In this environment, it’s entirely possible for an agency to meet or exceed transactional performance metrics while experiencing breakdowns in the system—whether it’s food stamps ending up in the wrong hands, millions of Medicaid dollars channeled to one doctor at multiple addresses, or a child who is seriously injured despite multiple visits by a child welfare agency. And when H/HS systems experience their worst failures where it matters the most, it often becomes obvious that traditional performance indicators do not guarantee meaningful, mission-critical outcomes for the people who rely on these services.
But this all-too-common pattern is beginning to change, thanks to the rapid proliferation of new technologies (AI, for example), the increased adoption of new methods such as human-centered design and behavioral nudges, and the introduction of more sophisticated data analytics.
Taken together, these new capabilities open up new possibilities for redefining H/HS—for moving beyond a strictly transactional business model to one that is also transformational.
What if we could know more about the people served and how the H/HS workforce serves them—and therefore, more about the potential impact of an agency’s work on their lives and their future? What if we could know more about each child’s day-to-day risk for maltreatment? What if we could get real-time reports that prompt a second look at a particular case? What if we could see which doctors’ and clinics’ billing practices seem disproportionately higher than others similarly situated? What if we could see which kinds of food stamp cases are more prone to error, and had a chance to double-check the work on those cases?

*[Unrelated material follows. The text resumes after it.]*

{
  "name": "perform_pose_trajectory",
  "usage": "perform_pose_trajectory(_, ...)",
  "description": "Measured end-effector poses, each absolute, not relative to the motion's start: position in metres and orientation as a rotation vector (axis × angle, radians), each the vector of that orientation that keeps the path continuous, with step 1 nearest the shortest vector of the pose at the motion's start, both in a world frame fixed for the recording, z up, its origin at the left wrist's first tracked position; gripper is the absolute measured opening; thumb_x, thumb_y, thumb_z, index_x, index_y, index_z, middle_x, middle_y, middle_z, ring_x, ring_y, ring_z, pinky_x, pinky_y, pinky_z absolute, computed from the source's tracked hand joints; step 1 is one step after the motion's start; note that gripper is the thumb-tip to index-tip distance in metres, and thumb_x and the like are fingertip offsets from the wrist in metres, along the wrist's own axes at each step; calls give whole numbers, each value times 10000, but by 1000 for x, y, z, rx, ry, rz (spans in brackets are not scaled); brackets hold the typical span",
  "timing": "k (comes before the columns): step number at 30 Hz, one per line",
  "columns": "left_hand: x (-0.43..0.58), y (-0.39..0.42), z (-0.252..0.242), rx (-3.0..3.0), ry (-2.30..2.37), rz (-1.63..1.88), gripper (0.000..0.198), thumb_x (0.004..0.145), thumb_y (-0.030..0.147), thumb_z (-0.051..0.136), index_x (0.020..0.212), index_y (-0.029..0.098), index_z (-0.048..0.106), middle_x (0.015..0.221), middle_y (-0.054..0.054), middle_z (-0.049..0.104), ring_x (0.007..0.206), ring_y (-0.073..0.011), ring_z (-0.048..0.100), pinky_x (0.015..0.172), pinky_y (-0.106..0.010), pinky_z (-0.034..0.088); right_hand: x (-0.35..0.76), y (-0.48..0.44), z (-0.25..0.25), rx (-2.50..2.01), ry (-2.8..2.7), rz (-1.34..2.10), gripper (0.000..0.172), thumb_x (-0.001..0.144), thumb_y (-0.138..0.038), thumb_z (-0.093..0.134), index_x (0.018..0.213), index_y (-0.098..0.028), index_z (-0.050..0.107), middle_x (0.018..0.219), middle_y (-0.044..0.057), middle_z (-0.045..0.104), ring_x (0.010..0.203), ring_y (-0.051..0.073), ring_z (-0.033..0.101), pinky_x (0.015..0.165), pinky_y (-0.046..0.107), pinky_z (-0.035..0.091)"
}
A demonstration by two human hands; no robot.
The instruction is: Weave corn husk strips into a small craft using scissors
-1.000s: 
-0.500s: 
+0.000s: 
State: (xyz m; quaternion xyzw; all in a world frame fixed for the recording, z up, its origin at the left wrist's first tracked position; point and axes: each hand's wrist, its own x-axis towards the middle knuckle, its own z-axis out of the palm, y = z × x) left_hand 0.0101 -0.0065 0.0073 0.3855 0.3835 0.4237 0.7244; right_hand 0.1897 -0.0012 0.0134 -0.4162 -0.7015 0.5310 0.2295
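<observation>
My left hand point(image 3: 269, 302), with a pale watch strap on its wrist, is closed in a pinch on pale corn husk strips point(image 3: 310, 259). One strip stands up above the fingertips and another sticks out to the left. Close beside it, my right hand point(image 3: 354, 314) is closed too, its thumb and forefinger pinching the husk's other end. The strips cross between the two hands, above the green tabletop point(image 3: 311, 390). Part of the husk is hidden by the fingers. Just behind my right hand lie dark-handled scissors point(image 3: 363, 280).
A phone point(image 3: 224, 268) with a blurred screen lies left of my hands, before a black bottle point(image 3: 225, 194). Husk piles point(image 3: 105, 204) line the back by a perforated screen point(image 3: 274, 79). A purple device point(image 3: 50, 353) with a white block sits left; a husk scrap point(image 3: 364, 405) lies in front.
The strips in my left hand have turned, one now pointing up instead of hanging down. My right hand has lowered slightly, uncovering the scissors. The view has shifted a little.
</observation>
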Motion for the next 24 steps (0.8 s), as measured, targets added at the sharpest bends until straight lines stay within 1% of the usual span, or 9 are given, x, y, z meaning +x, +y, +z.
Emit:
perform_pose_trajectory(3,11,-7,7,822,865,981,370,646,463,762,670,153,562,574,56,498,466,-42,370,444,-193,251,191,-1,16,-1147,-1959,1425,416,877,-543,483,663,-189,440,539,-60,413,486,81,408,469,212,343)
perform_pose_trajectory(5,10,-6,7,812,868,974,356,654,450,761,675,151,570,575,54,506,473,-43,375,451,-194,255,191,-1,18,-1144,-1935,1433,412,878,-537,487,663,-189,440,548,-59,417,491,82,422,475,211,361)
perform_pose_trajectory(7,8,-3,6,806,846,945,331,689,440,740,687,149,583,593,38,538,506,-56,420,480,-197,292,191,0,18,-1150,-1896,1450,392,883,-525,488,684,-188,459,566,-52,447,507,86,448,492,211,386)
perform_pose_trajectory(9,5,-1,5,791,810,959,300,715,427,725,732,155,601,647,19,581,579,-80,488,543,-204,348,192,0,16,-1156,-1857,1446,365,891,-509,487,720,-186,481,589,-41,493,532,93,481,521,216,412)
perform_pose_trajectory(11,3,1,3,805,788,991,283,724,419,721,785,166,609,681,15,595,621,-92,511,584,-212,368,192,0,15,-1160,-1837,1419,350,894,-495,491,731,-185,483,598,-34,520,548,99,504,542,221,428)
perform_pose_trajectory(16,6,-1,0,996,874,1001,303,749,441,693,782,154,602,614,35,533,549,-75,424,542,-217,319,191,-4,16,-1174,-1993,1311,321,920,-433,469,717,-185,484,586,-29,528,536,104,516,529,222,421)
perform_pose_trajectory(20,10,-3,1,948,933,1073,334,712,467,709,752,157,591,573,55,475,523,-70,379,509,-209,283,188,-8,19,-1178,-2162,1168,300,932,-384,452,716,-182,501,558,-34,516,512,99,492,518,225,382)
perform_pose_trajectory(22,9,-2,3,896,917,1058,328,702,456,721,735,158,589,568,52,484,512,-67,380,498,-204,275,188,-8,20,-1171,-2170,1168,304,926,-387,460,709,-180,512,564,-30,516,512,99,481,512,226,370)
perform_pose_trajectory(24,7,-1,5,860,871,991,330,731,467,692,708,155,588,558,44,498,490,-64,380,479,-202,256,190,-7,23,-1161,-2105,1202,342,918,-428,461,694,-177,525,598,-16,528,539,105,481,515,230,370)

What if we could predict which families are more likely to achieve financial independence if a single factor in their lives changes, and predict those factors based on something in a case file or external data about similarly situated families? And what if we could do all this while determining their eligibility, so we would know which services are most likely to help them move forward?
These kinds of insights, paired with thoughtfully developed and targeted interventions, could help elevate H/HS from the realm of transactional service delivery, allowing agencies to measure the actual impact human services have on the lives of those they serve.
This playbook canvases innovations from across the H/HS ecosystem with an eye toward moving beyond transactional service delivery. The articles in this playbook are intended to help—even inspire—thinking about how a transactional business model can become a transformational one, capable of achieving potentially life-changing outcomes for the individuals and families H/HS programs serve in an efficient and cost-effective way.